Compression of the femoral arteries
The results of this study in the first several patients suggested that the protamine-induced hypotension in these patients was caused mainly by the decreased afterload. We therefore presumed that protamine-induced hypotension could be reversed by increasing afterload. To increase afterload, we compressed the bilateral femoral arteries with the fists during the hypotensive period in seven patients rather than performing volume loading. Data obtained before and after compression of the femoral arteries were compared.

Statistical methods
Measured values were expressed by mean and standard deviation. A repeated-measures analysis of variance was used to examine the differences among the parameters at the three points. A p value less than 0.05 was considered to be statistically significant. If an overall difference was present, Bonferroni's adjustment was performed. ²² Comparisons of the data before and after compression of the femoral arteries were conducted by paired t test. Multiple linear regression (least squares) was used to correlate the changes of MAP with those of other parameters.

Results

Clinical profiles of the patients studied
Table I summarizes preoperative and operative profiles of the studied patients. Of 35 patients studied, 28 patients (80%) showed a decrease in MAP greater than 10 mm Hg during protamine administration. More advanced age and larger hearts were noticed in the patients without protamine-induced hypotension. In seven of 28 hypotensive patients, flow signals were not available because of electrical noise. Consequently, we analyzed a total of 21 patients who showed protamine-induced hypotension. Their body weights and body surface areas averaged 55.2 ± 8.7 kg and 1.56 ± 0.17 m ², respectively.
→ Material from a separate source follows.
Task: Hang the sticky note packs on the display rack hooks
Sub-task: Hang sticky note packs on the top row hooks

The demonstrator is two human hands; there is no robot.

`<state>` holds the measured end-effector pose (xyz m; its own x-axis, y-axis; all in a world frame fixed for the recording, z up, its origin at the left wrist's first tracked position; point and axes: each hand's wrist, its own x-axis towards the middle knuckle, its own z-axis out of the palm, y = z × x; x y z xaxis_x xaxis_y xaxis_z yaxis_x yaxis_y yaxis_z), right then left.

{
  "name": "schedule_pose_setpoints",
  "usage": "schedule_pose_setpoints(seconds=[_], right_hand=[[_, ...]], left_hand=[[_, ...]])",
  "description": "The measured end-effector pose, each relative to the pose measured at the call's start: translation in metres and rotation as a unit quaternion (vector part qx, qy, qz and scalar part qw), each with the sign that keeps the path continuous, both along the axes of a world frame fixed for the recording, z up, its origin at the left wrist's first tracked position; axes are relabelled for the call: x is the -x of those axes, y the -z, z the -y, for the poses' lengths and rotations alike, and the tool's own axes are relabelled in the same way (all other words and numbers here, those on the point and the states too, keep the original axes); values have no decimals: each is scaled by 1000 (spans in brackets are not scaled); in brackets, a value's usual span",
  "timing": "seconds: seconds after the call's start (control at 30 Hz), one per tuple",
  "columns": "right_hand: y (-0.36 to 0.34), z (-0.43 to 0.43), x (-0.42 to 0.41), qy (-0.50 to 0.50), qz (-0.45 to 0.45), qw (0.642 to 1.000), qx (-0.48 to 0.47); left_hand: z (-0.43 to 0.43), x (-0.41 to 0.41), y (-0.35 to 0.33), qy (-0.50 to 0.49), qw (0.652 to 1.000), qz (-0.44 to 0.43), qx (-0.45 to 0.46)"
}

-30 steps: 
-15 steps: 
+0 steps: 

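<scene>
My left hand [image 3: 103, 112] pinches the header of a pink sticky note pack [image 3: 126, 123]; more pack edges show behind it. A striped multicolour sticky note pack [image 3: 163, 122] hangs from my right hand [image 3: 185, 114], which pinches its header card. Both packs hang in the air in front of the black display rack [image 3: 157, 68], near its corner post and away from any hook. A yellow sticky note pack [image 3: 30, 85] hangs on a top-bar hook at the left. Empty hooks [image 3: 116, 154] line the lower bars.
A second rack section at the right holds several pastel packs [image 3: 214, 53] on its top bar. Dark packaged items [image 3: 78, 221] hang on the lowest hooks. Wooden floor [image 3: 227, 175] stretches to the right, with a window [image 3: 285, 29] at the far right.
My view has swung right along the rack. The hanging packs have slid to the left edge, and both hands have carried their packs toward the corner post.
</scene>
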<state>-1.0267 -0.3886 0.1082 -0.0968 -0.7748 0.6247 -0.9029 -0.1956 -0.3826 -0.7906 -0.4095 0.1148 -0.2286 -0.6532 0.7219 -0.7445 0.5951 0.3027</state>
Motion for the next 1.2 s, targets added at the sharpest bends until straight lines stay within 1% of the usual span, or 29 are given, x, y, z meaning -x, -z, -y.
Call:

Representative tracing of hemodynamic parameters
In each case, there was no change in hemodynamic parameters during the protamine infusion before MAP started to decrease. Representative changes of hemodynamic parameters during protamine-induced hypotension in a beat-to-beat fashion are shown in Fig. 2. In this case, initial decrease in MAP was observed at 50 seconds after protamine administration, and MAP was maximally decreased within next 20 seconds. Marked decreases in SVR and E_a were observed in association with the decrease in MAP. On the other hand, CI increased slightly. The other hemodynamic parameters were relatively unchanged.

View larger version (22K): [in this window] [in a new window]   Fig. 2. Representative changes of hemodynamic parameters during protamine-induced hypotension in a beat-to-beat fashion.

View larger version (47K): [in this window] [in a new window]   Fig. 3. Changes of hemodynamic parameters during protamine-induced hypotension. Results are shown for each point with averaged raw data for each of the 21 patients.

View larger version (34K): [in this window] [in a new window]   Fig. 4. Relationships between percentage changes from each control value in MAP (%MAP) and changes in Ea (%Ea), Ees (%Ees), SVR (%SVR), or Ve (%Ve) during protamine-induced hypotension. %MAP had significant correlations with %SVR (dashed line; y = 0.55x + 36.9, r = 0.74, p < 0.001, standard error of the estimate 5.7%) and with %Ea (dashed line; y = 0.47x + 39.9, r = 0.60, p < 0.001, standard error of the estimate 7.5%). Neither %Ees nor %Ve had any significant correlation with %MAP.

View larger version (29K): [in this window] [in a new window]   Fig. 5. Left panel: Bar graph showing decreased MAP at midpoint and maximum during protamine-induced hypotension. Right panel: Bar graph showing effect of each parameter on the change in Pes. Pes describes the effect of a change in a parameter on the Pes, provided that the other two parameters remain at their control values.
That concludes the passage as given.